A. Hitri, M.F. Casanova, J.E. Kleinman, D.R. Weinberger, and R.J. Wyatt
Biol Psychiatry 1995; 37:175-82.
We investigated dopamine transporter receptor ligand binding in the prefrontal cortex as a function of age in schizophrenic and control postmortem brains. [3H]GBR 12935 binding constants were calculated by Scatchard analysis from the autopsied brains from 29 individuals with schizophrenia, and 28 control subjects. There were wide interindividual variations in Bmax and KD that were not related to gender, age, or postmortem interval (PMI) in controls. While there were no significant associations between gender, PMI, and Bmax, or KD in individuals with schizophrenia, there was a significant negative correlation between age and Bmax (r = -.44, p = .02). The slope of the regression lines between age and Bmax for the two groups was significantly different. The results suggest a differential effect of age, or something associated with age, on [3H]GBR 12935 binding sites in the prefrontal cortex of controls and individuals with schizophrenia.
T.M. Hyde, M.F. Egan, R.J. Brown, D.R. Weinberger, and J.E. Kleinman
Psychiatry Res 1995; 56:53-7.
Tardive dyskinesia (TD) is a common movement disorder that is associated with chronic neuroleptic exposure. To better characterize the clinical aspects of TD, we investigated the diurnal pattern of involuntary movements by blindly rating videotaped examinations of patients from the morning shortly after awakening and later in the same afternoon. In 10 patients, average TD ratings were worse in the afternoon than in the morning, especially in the case of limb- trunk dyskinesias. These findings suggest that it is important to rate patients at the same time of day in TD studies. Moreover, patients should be evaluated at least several hours after awakening.

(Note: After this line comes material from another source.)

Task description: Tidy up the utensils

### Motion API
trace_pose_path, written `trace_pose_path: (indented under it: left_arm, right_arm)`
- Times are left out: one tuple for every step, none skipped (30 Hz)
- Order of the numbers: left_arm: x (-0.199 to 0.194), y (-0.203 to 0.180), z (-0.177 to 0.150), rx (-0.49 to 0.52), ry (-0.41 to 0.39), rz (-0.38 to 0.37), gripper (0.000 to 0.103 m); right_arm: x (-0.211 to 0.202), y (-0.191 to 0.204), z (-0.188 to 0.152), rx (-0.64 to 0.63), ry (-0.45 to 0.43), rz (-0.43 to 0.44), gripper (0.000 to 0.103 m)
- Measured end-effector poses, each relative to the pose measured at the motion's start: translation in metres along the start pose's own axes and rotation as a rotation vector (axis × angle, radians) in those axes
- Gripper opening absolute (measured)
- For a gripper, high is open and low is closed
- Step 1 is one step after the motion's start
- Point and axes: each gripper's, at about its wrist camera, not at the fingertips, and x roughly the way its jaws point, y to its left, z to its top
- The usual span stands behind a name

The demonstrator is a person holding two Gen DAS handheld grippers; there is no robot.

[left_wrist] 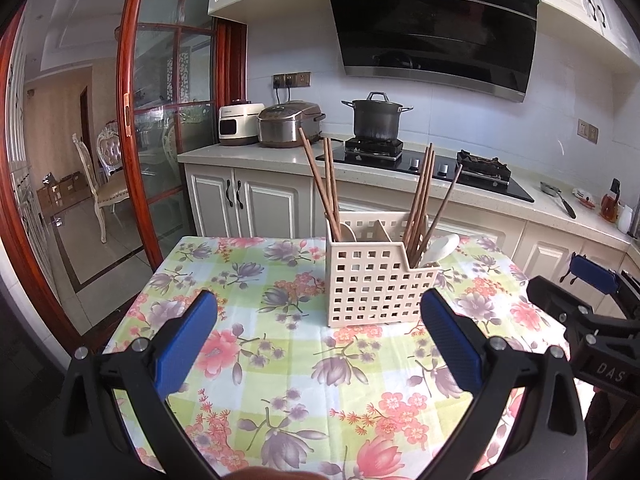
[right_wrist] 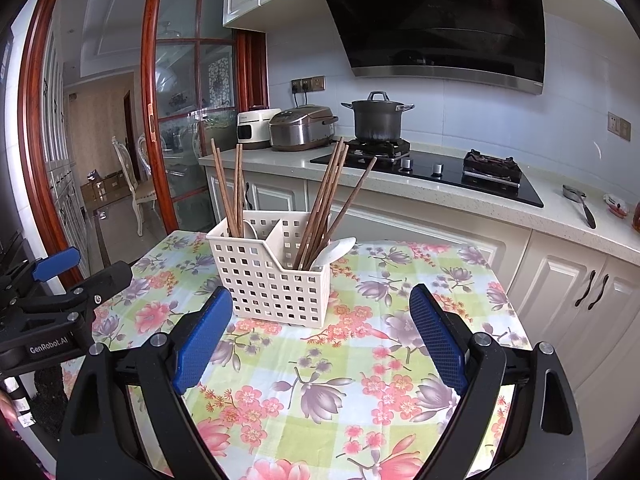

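A cream perforated utensil caddy [left_wrist: 372, 284] [right_wrist: 272, 280] stands on the far half of the table under a floral cloth [left_wrist: 280, 364] [right_wrist: 320, 384]. Its left compartment holds brown chopsticks [left_wrist: 320, 184] [right_wrist: 234, 188] and a white spoon [left_wrist: 348, 230]. More chopsticks [left_wrist: 420, 196] [right_wrist: 324, 200] lean in the right compartment with another white spoon [left_wrist: 442, 250] [right_wrist: 336, 250]. My left gripper [left_wrist: 320, 304] hovers open in front of the caddy, nothing between its blue pads. The right gripper [right_wrist: 320, 296] is likewise open and empty, short of the caddy. Each gripper shows at the other view's edge [left_wrist: 592, 280] [right_wrist: 60, 268].
Behind the table runs a kitchen counter [left_wrist: 256, 156] with a rice cooker [left_wrist: 288, 124], a white appliance [left_wrist: 238, 124] and a lidded pot [left_wrist: 376, 118] on the gas hob. A red-framed glass sliding door [left_wrist: 132, 120] stands to the left. Cabinet doors [right_wrist: 580, 292] are close on the right.
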Motion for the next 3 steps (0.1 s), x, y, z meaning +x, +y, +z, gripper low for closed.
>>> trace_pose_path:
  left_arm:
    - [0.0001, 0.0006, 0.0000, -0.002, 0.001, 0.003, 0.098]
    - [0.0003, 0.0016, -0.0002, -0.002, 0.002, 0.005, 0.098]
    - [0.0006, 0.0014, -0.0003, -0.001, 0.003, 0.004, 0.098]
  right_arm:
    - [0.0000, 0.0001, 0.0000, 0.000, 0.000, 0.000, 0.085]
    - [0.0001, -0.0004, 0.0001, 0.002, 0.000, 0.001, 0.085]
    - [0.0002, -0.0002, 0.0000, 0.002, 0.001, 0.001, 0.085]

T.M. Hyde, M.F. Egan, L.L. Wing, R.J. Wyatt, D.R. Weinberger, and J.E. Kleinman
Psychopharmacology 1995; 118:142-9.
Patients who develop persistent parkinsonism while on chronic neuroleptic therapy may be predisposed towards the development of tardive dyskinesia (TD). We investigated this issue in an animal model of TD by examining the association between catalepsy and the syndrome of neuroleptic- induced vacuous chewing movements (VCMs). VCMs were measured every 3 weeks for 33 weeks while rats received injections of haloperidol decanoate. Catalepsy was measured after the second through the seventh injections of the depot neuroleptic. There were no correlations between the severity of catalepsy scores after the second or third injections of haloperidol and the severity of the overall VCM syndrome. However, the severity of the catalepsy score following the third through seventh injections of haloperidol strongly correlated with the concurrent number of VCMs. Persistent high catalepsy scores across the six catalepsy rating sessions were strongly associated with the development of persistent severe VCMs. These findings suggest that, to the extent that persistent parkinsonian signs in humans are associated with a propensity towards the development of TD, the VCM syndrome in rats is at least a partially faithful animal model of this relationship.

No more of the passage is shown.